_TASK REQUIREMENTS_
Repeat verbatim, and only, the lines of the data below, beginning at the line that contains "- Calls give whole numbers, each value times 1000" and stopping after the line that contains "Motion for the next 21".

** Opening PROVIDED DATA block **

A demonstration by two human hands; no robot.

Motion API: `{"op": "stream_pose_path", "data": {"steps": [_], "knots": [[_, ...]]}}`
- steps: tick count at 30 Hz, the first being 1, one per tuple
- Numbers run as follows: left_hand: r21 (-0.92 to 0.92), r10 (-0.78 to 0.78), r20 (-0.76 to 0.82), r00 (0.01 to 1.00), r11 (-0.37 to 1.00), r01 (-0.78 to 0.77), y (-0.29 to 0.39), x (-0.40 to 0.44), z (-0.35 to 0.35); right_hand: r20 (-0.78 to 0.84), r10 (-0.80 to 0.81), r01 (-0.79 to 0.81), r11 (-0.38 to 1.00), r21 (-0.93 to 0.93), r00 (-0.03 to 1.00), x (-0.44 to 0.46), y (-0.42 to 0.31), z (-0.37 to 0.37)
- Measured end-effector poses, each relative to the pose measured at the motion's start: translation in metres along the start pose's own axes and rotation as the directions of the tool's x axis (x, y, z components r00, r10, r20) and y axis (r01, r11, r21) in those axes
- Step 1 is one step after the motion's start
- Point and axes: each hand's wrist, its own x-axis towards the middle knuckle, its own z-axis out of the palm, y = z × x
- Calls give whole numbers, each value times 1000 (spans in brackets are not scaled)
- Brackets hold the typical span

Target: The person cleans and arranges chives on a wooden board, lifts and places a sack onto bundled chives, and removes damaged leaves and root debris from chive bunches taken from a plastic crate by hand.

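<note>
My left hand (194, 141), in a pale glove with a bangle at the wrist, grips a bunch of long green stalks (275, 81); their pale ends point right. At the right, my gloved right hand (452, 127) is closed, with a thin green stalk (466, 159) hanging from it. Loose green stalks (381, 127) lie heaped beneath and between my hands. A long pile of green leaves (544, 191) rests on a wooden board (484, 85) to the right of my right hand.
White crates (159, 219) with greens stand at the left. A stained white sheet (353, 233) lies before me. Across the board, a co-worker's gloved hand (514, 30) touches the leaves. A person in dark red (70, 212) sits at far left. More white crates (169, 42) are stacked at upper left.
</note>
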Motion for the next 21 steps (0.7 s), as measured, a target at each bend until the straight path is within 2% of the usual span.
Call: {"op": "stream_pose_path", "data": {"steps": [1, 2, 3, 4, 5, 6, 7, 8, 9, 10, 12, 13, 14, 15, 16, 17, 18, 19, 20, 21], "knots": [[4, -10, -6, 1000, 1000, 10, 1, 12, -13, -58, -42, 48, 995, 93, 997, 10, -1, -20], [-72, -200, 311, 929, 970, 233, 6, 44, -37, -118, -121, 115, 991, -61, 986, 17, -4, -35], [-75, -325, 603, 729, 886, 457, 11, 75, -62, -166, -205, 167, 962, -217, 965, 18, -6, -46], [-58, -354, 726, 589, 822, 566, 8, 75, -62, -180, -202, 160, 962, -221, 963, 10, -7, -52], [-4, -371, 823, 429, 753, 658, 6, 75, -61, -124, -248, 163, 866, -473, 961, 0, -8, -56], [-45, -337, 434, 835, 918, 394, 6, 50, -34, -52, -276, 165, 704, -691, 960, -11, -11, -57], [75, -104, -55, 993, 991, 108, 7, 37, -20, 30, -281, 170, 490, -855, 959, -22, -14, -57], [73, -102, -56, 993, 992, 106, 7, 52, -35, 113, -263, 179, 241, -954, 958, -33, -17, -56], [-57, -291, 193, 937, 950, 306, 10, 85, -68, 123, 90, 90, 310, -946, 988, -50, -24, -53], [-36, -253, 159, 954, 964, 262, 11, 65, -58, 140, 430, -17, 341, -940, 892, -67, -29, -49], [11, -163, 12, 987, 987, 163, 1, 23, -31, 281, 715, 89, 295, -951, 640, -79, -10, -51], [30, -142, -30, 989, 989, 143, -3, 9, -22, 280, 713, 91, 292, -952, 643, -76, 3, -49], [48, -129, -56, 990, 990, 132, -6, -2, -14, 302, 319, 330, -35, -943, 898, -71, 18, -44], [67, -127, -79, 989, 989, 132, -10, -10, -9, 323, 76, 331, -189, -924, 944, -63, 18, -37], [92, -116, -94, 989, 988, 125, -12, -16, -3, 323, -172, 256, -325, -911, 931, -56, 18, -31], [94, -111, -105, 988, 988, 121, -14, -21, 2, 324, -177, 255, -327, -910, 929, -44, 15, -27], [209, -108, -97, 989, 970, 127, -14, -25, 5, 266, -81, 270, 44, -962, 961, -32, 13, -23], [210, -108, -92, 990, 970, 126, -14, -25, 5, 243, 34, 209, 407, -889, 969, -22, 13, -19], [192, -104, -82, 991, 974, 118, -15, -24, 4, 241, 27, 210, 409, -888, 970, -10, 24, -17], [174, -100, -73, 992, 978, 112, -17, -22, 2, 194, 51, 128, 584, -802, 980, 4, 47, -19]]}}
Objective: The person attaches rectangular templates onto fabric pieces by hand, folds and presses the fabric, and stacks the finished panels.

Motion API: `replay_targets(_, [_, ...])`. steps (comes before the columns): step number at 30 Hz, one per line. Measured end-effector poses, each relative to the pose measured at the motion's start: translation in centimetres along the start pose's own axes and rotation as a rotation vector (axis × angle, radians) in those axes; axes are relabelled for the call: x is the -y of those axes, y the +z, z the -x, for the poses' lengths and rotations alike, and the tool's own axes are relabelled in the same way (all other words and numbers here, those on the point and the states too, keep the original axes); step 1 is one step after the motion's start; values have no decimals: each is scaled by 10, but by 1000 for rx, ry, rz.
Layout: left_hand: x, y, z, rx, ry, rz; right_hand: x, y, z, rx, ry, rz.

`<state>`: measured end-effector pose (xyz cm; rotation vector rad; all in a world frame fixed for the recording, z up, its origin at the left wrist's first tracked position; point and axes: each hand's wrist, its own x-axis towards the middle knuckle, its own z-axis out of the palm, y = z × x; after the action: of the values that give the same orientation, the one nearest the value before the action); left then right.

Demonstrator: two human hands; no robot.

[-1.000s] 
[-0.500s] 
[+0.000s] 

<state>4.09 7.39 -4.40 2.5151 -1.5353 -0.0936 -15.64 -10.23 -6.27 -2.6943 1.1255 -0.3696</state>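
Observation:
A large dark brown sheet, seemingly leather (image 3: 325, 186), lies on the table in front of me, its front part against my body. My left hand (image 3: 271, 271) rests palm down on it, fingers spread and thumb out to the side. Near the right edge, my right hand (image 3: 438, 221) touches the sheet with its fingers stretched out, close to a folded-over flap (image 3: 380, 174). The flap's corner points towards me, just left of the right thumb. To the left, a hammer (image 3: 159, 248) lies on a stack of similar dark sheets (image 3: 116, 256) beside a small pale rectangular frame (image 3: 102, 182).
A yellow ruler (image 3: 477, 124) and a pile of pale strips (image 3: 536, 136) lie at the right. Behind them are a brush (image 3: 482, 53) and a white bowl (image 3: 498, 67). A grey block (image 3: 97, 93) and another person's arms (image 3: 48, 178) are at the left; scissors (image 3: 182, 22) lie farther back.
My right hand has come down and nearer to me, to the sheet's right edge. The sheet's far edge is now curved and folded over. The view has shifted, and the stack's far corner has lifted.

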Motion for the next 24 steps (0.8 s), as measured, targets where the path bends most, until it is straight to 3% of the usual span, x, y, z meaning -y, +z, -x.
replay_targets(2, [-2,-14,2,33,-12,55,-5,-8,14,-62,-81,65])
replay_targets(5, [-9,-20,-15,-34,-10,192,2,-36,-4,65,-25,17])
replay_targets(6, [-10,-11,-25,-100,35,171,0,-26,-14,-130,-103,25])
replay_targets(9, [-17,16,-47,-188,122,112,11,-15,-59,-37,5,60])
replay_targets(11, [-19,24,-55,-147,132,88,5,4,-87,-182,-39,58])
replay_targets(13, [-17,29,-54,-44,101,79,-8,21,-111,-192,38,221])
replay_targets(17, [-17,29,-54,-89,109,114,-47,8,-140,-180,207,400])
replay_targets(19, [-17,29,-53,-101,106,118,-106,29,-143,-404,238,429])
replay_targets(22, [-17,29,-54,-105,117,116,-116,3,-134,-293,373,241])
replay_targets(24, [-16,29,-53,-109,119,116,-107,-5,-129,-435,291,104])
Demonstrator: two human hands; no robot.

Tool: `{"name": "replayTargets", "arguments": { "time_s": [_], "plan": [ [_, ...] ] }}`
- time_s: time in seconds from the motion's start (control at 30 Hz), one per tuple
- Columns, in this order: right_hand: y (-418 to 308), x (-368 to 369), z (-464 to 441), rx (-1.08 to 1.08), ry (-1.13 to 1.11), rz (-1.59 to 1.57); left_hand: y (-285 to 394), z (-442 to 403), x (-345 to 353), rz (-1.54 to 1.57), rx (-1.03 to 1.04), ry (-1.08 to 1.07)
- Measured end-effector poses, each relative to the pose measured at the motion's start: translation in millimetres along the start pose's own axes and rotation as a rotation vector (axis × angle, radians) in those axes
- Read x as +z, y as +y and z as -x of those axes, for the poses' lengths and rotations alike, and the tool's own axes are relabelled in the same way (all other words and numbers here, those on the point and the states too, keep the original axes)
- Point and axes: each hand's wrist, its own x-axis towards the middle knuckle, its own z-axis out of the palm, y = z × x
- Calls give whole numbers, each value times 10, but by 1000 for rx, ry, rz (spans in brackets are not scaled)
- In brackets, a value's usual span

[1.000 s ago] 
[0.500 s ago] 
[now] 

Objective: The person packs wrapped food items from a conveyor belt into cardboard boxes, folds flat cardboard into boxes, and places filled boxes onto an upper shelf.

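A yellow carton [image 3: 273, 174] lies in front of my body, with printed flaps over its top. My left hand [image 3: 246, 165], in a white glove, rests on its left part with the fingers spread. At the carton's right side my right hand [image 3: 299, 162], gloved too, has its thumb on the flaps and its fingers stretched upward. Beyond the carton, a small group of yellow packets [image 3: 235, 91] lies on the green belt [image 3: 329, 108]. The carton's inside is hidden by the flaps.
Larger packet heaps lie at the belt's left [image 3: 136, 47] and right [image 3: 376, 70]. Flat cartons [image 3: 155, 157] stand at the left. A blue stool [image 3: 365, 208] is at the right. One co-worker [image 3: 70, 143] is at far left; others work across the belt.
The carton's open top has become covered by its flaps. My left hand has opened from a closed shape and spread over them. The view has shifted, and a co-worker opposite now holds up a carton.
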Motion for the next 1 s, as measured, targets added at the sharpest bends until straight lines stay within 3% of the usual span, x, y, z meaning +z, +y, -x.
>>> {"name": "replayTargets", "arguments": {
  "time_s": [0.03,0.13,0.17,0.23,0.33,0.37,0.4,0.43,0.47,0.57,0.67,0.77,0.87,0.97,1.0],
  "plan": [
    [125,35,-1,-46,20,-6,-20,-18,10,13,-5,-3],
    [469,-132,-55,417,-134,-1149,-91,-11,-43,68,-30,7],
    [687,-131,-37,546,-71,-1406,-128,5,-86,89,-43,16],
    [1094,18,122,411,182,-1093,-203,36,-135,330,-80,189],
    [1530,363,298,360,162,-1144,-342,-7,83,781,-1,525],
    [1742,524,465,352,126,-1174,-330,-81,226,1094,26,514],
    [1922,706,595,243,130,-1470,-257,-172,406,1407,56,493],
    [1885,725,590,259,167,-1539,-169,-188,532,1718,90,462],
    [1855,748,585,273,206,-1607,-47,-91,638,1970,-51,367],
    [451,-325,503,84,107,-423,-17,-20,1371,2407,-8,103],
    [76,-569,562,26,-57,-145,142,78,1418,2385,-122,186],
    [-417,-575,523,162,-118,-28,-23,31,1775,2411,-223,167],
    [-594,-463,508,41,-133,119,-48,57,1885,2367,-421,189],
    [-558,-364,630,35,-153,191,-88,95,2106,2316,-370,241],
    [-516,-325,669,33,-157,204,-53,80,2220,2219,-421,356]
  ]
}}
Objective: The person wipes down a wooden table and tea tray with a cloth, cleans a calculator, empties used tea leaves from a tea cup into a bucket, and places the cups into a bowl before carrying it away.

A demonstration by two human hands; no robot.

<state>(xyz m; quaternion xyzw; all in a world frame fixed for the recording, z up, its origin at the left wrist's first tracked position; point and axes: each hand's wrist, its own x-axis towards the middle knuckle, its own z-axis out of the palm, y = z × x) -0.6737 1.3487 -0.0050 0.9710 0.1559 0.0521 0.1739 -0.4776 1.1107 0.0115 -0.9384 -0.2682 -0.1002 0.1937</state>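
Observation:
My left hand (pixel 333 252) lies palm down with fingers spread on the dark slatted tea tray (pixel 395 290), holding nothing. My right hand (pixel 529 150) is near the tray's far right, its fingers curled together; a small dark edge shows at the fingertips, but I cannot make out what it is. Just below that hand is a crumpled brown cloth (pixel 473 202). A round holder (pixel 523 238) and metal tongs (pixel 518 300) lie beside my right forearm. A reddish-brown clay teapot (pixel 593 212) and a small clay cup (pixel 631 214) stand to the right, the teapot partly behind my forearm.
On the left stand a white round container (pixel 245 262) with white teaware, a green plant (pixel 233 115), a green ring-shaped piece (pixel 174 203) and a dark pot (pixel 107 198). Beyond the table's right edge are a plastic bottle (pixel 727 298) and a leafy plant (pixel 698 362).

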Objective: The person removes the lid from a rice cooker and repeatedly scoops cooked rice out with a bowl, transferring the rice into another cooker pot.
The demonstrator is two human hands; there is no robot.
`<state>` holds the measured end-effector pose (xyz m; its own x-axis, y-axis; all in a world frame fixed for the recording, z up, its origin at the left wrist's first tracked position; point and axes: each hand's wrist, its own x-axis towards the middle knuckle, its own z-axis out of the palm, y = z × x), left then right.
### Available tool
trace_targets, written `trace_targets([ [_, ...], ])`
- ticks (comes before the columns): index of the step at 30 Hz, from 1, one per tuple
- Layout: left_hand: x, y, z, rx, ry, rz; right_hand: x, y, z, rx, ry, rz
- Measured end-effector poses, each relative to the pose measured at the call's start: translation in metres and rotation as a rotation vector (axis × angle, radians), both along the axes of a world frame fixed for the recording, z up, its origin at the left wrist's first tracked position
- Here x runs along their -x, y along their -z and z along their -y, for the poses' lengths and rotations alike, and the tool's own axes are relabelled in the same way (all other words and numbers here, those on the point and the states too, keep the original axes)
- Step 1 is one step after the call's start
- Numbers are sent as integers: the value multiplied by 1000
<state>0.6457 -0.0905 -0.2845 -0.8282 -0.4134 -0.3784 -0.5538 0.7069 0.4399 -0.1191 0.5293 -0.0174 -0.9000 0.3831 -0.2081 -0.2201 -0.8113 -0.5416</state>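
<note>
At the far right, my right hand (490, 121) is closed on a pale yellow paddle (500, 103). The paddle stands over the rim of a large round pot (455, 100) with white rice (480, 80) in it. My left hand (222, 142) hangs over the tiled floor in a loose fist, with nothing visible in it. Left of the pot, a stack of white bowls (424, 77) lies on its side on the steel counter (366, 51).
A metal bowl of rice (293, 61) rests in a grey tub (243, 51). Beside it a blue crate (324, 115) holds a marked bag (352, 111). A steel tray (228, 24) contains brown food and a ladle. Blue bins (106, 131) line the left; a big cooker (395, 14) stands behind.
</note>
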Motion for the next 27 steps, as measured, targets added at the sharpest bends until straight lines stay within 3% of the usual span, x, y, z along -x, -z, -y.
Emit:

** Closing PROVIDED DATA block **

_TASK RESPONSE_
- Calls give whole numbers, each value times 1000 (spans in brackets are not scaled)
- Brackets hold the typical span

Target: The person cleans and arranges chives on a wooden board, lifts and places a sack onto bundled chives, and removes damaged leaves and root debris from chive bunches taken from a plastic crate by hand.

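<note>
My left hand (194, 141), in a pale glove with a bangle at the wrist, grips a bunch of long green stalks (275, 81); their pale ends point right. At the right, my gloved right hand (452, 127) is closed, with a thin green stalk (466, 159) hanging from it. Loose green stalks (381, 127) lie heaped beneath and between my hands. A long pile of green leaves (544, 191) rests on a wooden board (484, 85) to the right of my right hand.
White crates (159, 219) with greens stand at the left. A stained white sheet (353, 233) lies before me. Across the board, a co-worker's gloved hand (514, 30) touches the leaves. A person in dark red (70, 212) sits at far left. More white crates (169, 42) are stacked at upper left.
</note>
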Motion for the next 21 steps (0.7 s), as measured, a target at each bend until the straight path is within 2% of the usual span.

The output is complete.